■ Instructions for the task:
With both ends included, repeat exactly the lines of the entries below from the one containing "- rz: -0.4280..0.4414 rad" down to the one containing "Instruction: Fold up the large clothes", and no others.

■ Records provided:

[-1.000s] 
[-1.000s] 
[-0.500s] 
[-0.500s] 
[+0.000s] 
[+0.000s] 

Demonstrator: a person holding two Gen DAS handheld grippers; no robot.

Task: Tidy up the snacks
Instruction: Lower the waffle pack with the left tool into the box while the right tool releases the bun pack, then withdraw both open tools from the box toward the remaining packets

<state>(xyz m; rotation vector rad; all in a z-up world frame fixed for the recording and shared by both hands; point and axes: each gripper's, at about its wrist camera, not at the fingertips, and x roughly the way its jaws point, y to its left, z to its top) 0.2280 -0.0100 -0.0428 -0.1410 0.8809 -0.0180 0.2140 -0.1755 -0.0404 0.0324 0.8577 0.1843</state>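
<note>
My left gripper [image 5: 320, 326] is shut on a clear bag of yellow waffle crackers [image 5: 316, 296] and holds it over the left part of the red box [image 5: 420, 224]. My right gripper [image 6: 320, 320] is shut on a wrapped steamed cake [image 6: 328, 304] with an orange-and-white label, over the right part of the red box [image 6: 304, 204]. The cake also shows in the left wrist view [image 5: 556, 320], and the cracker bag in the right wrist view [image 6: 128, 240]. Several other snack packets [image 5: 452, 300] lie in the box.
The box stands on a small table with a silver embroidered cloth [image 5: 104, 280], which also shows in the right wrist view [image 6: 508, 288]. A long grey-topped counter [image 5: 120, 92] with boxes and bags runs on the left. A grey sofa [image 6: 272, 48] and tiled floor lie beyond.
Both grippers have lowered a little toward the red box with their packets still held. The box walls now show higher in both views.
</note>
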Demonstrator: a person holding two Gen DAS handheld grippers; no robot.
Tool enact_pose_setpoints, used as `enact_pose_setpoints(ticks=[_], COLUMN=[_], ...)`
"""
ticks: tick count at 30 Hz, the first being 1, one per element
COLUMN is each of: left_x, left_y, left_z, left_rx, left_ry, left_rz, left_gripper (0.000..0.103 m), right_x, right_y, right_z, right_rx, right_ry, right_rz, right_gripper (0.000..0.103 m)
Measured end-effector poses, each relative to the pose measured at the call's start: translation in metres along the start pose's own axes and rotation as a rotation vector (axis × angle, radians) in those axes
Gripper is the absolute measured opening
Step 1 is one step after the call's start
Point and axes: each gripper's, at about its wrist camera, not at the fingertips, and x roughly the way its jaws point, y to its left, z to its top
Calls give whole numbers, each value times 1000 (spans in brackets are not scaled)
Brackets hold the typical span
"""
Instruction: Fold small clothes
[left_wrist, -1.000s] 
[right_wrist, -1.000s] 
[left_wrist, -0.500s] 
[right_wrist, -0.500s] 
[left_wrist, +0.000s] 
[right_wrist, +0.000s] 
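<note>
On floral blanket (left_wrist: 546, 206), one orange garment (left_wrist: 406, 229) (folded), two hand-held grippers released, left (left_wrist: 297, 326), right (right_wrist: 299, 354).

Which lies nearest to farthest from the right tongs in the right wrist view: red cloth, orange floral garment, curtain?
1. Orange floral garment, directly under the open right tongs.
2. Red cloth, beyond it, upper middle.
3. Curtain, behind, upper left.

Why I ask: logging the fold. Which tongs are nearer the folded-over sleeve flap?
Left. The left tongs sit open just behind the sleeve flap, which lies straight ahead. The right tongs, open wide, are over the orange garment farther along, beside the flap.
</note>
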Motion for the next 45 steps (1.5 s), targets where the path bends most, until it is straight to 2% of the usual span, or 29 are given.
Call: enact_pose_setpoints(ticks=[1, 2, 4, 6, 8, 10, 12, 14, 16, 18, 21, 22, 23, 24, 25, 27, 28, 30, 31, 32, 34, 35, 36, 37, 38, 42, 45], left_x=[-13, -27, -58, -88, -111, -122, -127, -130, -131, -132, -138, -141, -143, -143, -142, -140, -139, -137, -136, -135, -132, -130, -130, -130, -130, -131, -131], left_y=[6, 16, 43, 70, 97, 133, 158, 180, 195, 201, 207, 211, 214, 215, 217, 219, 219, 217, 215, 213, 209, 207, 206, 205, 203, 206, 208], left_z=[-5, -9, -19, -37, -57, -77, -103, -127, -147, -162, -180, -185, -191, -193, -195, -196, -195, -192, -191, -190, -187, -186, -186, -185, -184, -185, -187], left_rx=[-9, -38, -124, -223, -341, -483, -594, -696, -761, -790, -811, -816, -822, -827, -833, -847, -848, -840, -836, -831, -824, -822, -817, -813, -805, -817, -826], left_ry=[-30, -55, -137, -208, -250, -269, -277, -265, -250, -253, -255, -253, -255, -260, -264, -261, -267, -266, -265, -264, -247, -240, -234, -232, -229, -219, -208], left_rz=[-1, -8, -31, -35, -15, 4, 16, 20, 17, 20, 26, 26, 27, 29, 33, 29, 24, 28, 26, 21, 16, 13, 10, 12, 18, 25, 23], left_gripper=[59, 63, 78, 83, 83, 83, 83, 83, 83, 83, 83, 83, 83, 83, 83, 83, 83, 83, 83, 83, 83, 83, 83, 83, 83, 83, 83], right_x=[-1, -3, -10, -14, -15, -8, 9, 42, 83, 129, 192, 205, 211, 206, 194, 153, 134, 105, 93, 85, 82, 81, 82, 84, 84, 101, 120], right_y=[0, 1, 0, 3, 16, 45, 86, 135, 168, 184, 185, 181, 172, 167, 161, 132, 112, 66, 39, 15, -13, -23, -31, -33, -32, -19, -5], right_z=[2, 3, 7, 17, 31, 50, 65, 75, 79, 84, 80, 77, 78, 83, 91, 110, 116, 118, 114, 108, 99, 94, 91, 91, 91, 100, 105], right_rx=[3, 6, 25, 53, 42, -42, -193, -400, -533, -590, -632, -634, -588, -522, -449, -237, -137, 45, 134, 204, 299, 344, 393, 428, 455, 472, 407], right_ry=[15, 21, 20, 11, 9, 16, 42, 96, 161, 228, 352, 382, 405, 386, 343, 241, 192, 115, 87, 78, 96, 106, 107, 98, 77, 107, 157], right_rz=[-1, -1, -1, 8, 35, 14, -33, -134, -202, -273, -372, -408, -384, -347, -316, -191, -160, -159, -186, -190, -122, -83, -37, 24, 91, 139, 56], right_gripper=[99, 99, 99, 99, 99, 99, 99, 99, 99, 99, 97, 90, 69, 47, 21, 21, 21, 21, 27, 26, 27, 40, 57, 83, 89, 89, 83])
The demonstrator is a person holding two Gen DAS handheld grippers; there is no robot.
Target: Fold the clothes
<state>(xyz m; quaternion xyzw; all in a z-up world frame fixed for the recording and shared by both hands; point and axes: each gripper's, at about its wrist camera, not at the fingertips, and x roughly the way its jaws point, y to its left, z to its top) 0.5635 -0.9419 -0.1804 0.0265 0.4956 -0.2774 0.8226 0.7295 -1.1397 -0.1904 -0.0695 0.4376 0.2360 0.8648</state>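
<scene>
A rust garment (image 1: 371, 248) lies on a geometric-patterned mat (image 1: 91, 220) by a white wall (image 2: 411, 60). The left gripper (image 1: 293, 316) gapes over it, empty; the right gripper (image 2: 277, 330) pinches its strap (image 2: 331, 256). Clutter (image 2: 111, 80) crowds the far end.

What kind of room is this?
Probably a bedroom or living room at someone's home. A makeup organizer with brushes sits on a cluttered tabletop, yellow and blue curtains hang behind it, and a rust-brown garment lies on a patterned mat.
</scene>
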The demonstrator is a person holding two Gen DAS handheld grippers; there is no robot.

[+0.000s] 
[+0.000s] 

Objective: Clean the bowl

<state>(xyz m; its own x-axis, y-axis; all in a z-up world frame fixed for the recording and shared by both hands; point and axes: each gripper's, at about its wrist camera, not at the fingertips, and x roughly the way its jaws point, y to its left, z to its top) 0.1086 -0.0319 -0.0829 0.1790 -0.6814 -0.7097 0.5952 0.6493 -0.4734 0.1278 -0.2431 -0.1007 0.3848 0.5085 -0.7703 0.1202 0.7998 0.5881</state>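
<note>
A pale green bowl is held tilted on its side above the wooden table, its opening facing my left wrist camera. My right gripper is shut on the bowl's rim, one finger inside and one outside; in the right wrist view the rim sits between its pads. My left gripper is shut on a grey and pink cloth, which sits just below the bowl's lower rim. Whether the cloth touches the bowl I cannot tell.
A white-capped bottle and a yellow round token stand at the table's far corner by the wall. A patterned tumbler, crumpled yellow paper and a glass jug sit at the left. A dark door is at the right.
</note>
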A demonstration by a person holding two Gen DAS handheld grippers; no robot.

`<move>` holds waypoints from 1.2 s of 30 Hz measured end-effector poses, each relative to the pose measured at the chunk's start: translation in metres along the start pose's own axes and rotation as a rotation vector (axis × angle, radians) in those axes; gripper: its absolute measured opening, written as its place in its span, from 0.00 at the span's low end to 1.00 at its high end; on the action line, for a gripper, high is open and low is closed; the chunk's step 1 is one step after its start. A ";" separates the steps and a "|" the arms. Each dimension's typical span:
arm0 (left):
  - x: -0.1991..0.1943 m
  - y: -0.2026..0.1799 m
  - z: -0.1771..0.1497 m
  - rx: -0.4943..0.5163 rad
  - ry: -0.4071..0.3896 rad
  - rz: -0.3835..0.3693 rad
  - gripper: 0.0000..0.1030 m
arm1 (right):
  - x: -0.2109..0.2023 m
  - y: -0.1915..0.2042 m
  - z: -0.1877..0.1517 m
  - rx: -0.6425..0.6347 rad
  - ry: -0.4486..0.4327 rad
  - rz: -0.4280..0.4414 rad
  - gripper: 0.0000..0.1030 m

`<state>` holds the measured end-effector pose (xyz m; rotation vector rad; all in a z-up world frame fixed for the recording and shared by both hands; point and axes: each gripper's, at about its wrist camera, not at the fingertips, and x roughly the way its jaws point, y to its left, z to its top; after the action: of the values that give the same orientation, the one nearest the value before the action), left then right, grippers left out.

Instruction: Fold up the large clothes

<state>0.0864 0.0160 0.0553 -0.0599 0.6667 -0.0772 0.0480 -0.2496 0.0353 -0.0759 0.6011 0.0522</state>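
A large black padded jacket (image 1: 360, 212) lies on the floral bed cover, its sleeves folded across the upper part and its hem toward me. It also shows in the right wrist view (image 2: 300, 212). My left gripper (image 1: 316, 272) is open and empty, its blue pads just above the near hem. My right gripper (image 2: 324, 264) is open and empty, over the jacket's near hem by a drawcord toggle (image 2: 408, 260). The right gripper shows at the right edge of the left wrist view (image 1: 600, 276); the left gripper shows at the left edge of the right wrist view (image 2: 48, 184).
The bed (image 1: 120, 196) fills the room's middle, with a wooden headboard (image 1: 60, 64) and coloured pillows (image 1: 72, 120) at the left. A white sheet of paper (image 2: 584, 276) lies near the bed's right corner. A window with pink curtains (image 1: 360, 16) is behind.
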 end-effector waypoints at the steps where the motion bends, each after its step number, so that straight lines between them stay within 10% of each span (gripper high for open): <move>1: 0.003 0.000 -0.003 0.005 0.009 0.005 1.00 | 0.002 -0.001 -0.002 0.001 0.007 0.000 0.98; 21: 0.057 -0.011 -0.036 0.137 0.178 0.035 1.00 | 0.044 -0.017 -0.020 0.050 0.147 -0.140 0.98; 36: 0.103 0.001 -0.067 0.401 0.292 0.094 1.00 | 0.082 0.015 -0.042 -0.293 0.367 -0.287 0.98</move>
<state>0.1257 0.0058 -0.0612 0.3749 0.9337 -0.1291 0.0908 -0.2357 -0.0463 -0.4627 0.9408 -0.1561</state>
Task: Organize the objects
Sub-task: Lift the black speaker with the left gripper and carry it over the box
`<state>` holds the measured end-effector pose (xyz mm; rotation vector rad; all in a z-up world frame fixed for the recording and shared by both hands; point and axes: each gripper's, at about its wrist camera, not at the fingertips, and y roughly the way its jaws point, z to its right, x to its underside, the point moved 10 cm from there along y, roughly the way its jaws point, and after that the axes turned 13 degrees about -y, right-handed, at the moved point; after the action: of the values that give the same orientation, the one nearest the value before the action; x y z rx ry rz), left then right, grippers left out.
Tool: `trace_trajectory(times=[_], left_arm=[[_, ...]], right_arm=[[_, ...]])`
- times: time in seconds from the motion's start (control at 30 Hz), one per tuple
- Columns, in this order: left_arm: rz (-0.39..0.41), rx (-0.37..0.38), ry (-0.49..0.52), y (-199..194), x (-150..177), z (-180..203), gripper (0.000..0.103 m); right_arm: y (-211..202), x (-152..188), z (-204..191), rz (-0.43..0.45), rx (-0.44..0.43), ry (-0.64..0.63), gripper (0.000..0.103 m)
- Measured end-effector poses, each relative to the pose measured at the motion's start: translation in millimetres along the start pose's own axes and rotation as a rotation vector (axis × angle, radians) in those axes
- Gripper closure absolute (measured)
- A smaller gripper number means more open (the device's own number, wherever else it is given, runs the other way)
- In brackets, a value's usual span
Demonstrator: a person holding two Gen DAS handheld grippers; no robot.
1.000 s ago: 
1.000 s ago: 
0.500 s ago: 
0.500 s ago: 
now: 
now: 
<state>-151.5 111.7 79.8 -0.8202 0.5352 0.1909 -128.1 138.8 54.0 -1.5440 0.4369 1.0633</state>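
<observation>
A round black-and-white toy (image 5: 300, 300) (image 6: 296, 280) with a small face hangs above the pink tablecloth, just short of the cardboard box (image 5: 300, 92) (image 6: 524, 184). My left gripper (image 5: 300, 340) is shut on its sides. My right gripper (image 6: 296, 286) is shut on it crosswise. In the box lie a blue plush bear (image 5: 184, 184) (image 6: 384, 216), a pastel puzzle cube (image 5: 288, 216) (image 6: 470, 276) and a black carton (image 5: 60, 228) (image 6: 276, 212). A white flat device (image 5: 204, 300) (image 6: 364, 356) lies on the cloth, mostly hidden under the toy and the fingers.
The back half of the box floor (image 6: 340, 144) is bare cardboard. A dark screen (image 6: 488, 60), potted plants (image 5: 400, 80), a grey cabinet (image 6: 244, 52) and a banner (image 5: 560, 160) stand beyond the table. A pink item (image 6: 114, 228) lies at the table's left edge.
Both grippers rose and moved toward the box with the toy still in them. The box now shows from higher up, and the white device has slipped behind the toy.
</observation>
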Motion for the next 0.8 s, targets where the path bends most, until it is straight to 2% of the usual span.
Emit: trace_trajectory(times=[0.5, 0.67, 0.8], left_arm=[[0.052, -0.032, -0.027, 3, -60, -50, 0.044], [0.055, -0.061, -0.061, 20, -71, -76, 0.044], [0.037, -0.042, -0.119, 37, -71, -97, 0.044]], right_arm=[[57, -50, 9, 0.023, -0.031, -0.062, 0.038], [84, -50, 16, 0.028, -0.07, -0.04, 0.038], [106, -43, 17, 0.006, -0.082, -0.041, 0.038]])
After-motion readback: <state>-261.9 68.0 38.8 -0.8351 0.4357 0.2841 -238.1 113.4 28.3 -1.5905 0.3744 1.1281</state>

■ Reply:
  - rz: -0.4280..0.4414 rad
  - gripper: 0.0000..0.1030 m

`<state>` holds the measured end-effector pose (xyz m; rotation vector rad; all in a z-up world frame fixed for the recording and shared by both hands; point and axes: each gripper's, at about its wrist camera, not at the fingertips, and x roughly the way its jaws point, y to its left, z to its top; after the action: of the values that give the same orientation, the one nearest the value before the action), left then right, grippers left out.

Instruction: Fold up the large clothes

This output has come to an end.